Not all practice is equal. The inequality is not a matter of degree but of kind, because two practitioners can spend identical hours in identical domains and arrive at radically different capability levels not through talent or motivation but through the structure of their engagement. Ericsson distinguished three modes of practice across his research program, each defined by the quality of interaction between practitioner and domain. The distinctions are empirically grounded, replicable across fields, and predict with uncomfortable accuracy which practitioners will continue improving over a career and which will plateau early and remain there indefinitely. The taxonomy matters now because AI-assisted work, in its default mode, resembles the least developmental of the three — and the gravitational pull of the default is strong enough that practitioners must deliberately override it to preserve the conditions for expertise.
Naive practice is the most common mode and the least developmental. It is repetition without targeting: the pianist who plays through the same piece every evening, making the same errors in the same passages; the physician who sees patients year after year using the same diagnostic heuristics, never testing those heuristics against outcomes. The effort may be sincere, the engagement genuine, the practitioner devoted — none of this matters to the developmental outcome if practice operates within the zone of established competence rather than at its boundary. Ericsson documented this arrested development in domain after domain: physicians with decades of experience performed no better, and sometimes worse, than physicians five years out of residency.
Purposeful practice represents a significant step above naive. It is focused effort directed toward specific goals: the pianist who identifies passages that defeat her, isolates them, targets the specific technical difficulty. Purposeful practice produces reliable improvement but has a structural limitation — it is self-directed, constrained by what the practitioner can currently perceive. The most consequential weaknesses are often the ones she cannot see, because perceiving them requires the expertise the practice is supposed to develop.

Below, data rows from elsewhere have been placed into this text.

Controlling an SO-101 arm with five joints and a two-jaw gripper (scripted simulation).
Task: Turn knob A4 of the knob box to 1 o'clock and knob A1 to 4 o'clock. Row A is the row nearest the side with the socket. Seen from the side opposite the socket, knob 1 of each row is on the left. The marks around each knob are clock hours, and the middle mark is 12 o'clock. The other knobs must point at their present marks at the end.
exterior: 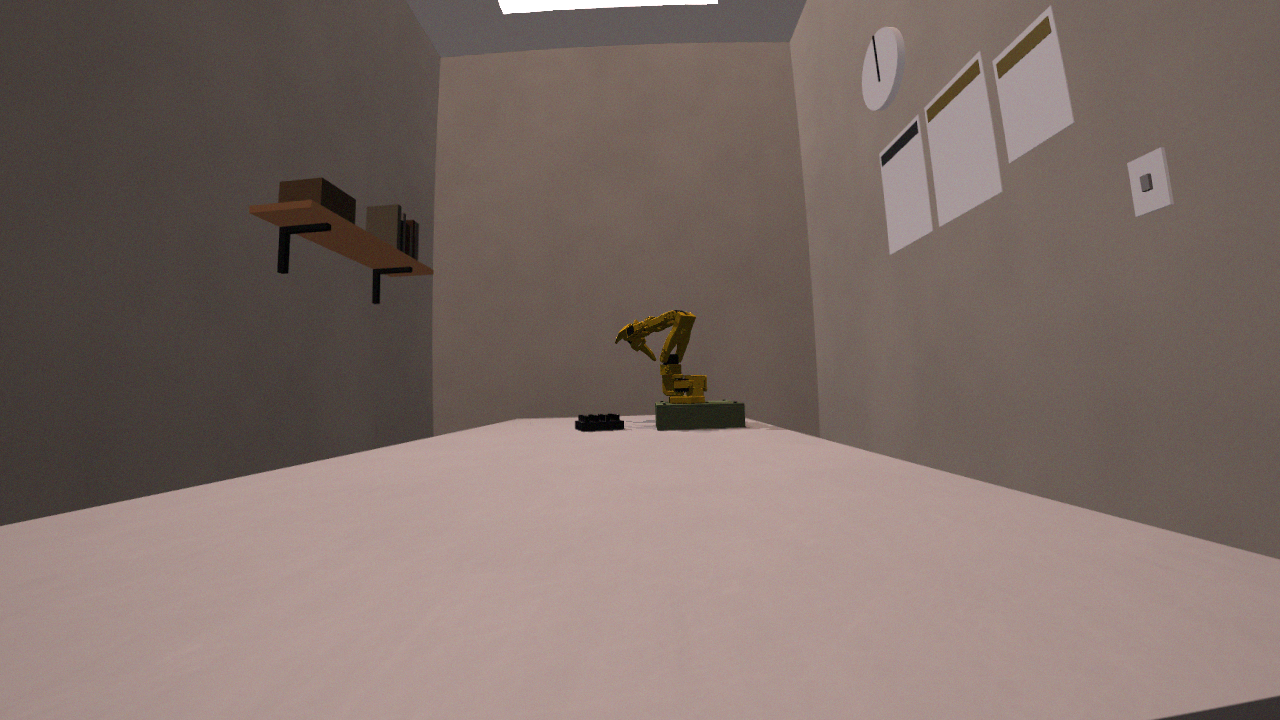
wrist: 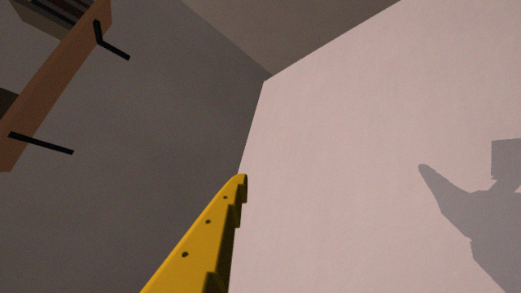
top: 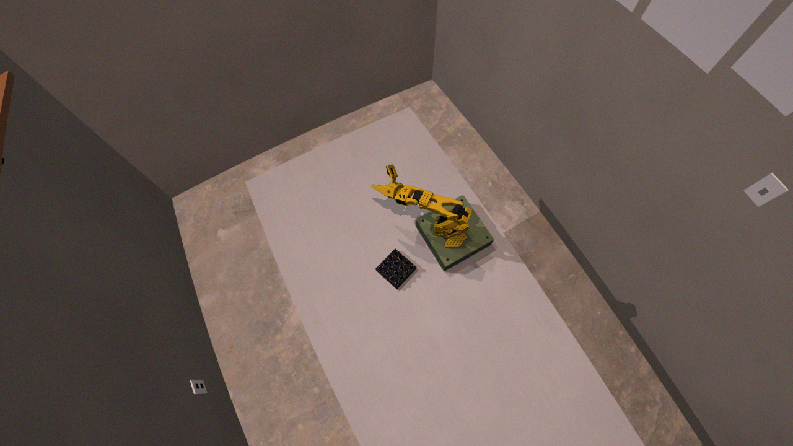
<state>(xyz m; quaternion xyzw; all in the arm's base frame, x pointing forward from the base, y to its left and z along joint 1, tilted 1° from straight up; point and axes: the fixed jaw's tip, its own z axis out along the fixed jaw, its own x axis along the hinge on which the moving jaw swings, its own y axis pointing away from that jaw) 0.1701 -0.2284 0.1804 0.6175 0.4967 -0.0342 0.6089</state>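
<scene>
The knob box point(top: 396, 269) point(exterior: 598, 424) sits on the pale tabletop point(top: 471, 344) point(exterior: 626, 537), just beside the green base block point(top: 469, 248) point(exterior: 699, 415), presumably so the arm can reach every knob; its knob marks are too small to read. The arm point(top: 440, 204) point(exterior: 680, 335) reaches off to another side, raised, probably to stay clear before starting. Its fingers point(top: 382, 178) point(exterior: 636, 350) stand wide apart, holding and touching nothing.

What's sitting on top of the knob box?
Rows of black knobs stand on the knob box. No view shows its underside, so what is beneath stays hidden.
</scene>
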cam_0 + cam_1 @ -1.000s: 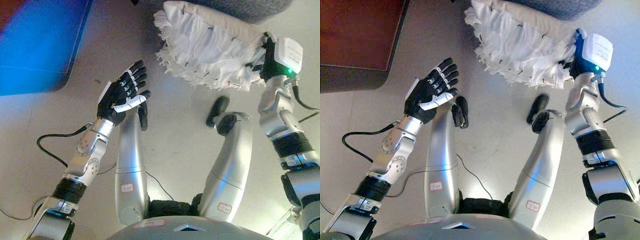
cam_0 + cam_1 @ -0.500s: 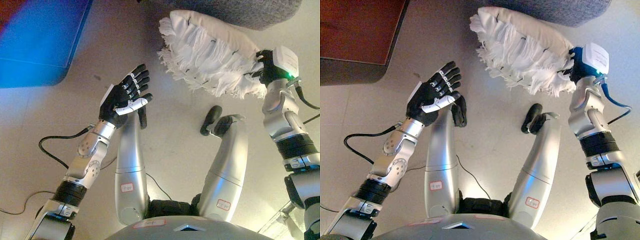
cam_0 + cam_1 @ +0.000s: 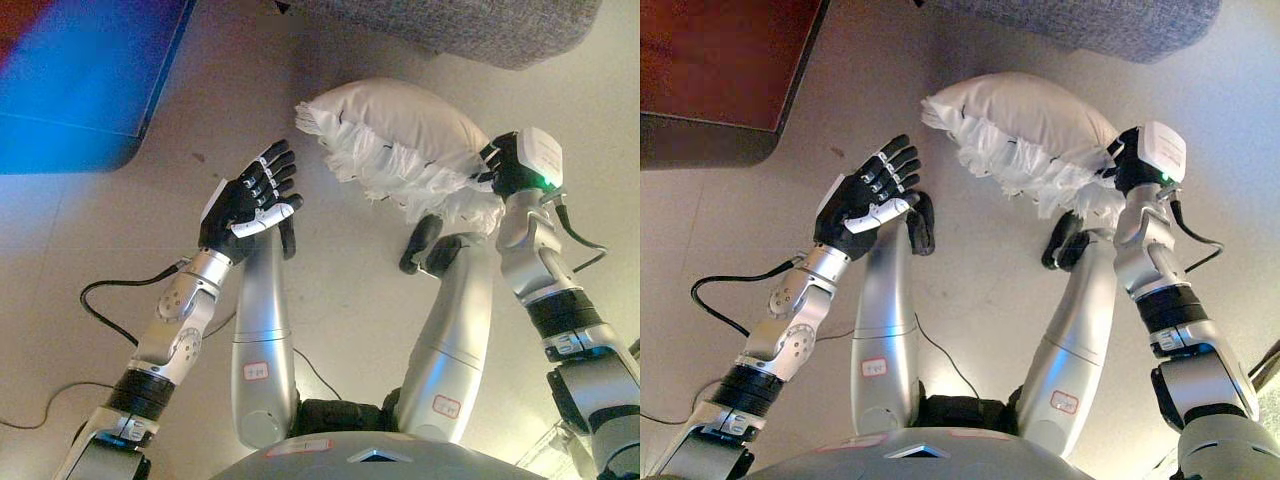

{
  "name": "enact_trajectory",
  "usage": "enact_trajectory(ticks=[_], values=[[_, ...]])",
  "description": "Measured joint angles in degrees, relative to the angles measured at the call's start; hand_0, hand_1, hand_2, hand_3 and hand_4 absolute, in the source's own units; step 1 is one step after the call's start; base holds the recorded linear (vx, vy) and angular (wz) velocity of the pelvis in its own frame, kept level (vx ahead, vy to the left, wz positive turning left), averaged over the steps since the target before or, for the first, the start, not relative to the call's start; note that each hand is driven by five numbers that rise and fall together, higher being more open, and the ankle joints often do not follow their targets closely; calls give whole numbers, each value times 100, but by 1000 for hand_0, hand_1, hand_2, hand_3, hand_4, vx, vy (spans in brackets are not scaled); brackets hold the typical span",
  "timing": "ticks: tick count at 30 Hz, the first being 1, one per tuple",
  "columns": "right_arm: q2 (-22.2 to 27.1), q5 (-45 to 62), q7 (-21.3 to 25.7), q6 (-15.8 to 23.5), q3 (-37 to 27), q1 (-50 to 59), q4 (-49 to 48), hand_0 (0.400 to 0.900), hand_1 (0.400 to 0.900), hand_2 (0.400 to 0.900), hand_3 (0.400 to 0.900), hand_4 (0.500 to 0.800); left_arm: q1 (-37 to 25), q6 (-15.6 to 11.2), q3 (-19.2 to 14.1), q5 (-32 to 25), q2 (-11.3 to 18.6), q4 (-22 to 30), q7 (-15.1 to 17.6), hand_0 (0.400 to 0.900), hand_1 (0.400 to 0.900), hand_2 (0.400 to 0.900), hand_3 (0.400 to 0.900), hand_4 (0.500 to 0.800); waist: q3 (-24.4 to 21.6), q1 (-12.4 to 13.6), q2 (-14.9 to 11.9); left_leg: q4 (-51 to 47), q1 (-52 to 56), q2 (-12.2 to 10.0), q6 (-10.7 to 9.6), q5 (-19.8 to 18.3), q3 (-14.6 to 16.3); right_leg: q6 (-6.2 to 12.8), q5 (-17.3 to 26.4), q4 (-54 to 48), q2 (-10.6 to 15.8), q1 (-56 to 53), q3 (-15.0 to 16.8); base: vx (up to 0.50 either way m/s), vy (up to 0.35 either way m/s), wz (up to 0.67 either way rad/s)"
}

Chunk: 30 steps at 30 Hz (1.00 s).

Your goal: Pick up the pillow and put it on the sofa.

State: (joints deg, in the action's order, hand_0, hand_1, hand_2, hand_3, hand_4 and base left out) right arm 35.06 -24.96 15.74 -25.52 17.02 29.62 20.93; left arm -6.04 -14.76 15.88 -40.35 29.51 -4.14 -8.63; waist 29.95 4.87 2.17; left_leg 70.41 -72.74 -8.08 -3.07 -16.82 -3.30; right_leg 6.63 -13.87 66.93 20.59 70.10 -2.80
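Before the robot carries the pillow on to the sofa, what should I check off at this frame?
1. Pillow off the floor: ok, it hangs in the air.
2. Right hand at the pillow's right end: ok.
3. Right hand's finger closure: cannot tell, fingers hidden in the fringe.
4. Left hand supporting: not ok, open and apart from the pillow.
5. Sofa in view ahead: ok, grey edge at the top.
6. Pillow over the sofa: not ok, it hangs short of it.

The white fringed fabric pillow (image 3: 395, 135) hangs above the pale floor (image 3: 90, 240) between the left hand (image 3: 245, 200) and the right hand (image 3: 503, 170) at its right end, with the grey upholstered sofa (image 3: 470, 25) behind it and the dark wooden cabinet (image 3: 720, 75) at far left.
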Motion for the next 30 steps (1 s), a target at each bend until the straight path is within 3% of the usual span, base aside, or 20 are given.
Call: enact_trajectory(ticks=[6, 15, 18, 25, 30], values=[[-251, -5, 376, 231, 0, -104, -46, 400, 400, 400, 400, 500, -22, -6, 75, 25, -246, -14, 190, 900, 900, 900, 900, 800, 1, 11, -5, -1043, 995, 1, -30, 208, 160, 83, 251, -1090, -16, -1047, -259, 13, -10, 2], [-332, -35, 567, 385, -78, -829, -878, 400, 400, 400, 400, 500, 6, -7, 52, 30, -290, -65, 200, 900, 900, 900, 900, 800, -2, 11, -145, -2442, 2695, 47, -97, 515, 359, 166, 478, -2385, 4, -2755, -622, 37, -44, 6], [-331, -44, 570, 490, -288, -1150, -1128, 400, 400, 400, 400, 500, 60, 19, 12, 150, -396, -68, 336, 900, 900, 900, 900, 800, -9, 18, -187, -2880, 3168, 50, -149, 640, 374, 169, 538, -2719, -19, -3199, -722, 60, -39, -2], [-289, -42, 561, 862, -504, -1796, -1637, 400, 400, 400, 400, 500, 244, 242, -244, 178, -643, -236, 788, 900, 900, 900, 900, 800, -27, 0, -356, -4015, 4247, -98, -287, 1024, 501, 82, 797, -3644, -233, -4169, -928, 56, -35, -5], [-264, -41, 490, 1267, -671, -2321, -2068, 400, 400, 400, 400, 500, 572, 369, -451, 178, -699, -208, 824, 900, 900, 900, 900, 800, -93, -1, -441, -5055, 5269, -160, -365, 1399, 663, 69, 1116, -4597, -461, -5098, -1073, 97, 24, -6]])
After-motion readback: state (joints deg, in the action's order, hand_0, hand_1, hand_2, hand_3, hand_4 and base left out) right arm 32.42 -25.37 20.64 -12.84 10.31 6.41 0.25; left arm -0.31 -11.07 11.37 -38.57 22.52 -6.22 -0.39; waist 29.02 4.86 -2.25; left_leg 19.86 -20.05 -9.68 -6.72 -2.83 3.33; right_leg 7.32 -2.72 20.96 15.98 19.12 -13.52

The pianist who does not understand biomechanical principles cannot design exercises addressing tension in her approach.
Deliberate practice adds the external perspective that purposeful practice lacks. It requires a knowledgeable teacher or coach who can perceive what the practitioner cannot — the gap between current and desired performance, diagnosed with specificity exceeding self-assessment. The teacher designs activities addressing weaknesses the practitioner does not know she has, calibrates difficulty to the boundary of capability with a precision self-assessment cannot achieve, and provides feedback that challenges the practitioner's self-model.
AI-assisted work, by default, most closely resembles naive practice. The tool handles the difficult parts. The practitioner handles the easy parts. The boundary of capability is never tested because the tool's capability vastly exceeds the practitioner's in the implementation dimension. The four conditions of deliberate practice are absent from the default interaction. This characterization will strike many as unfair — directing AI well is genuinely difficult. But the question is not whether the work is difficult in some general sense; it is whether the difficulty satisfies the specific conditions that produce representational growth. Effort without boundary-targeting, feedback without diagnostic specificity, production without iterative refinement — this is hard work that does not produce development.
The three-mode taxonomy crystallized in Ericsson's mature framework as a way to reconcile the empirical finding that accumulated experience frequently fails to produce expertise with the parallel finding that specific kinds of engagement reliably do. The distinctions were refined across Ericsson's studies of musicians, physicians, chess players, and memory performers.
Three modes, three trajectories. Naive practice maintains; purposeful practice improves within visible limits; deliberate practice pushes through limits the practitioner cannot see alone.
Default AI use = naive practice. When the tool handles the difficulty, the interaction lacks all four conditions for development, regardless of how productive it feels.
Self-direction is insufficient. Practitioners systematically allocate practice time in proportion to their comfort rather than their need, requiring external calibration for true deliberate practice.
The recursion problem. Using AI developmentally is itself a skill requiring deliberate practice to develop — but that practice requires the metacognitive sophistication that tool-dependent work does not build.
Organizational gap. Most institutions train in AI productivity without training in AI-augmented development, producing practitioners whose hours accumulate without their expertise growing.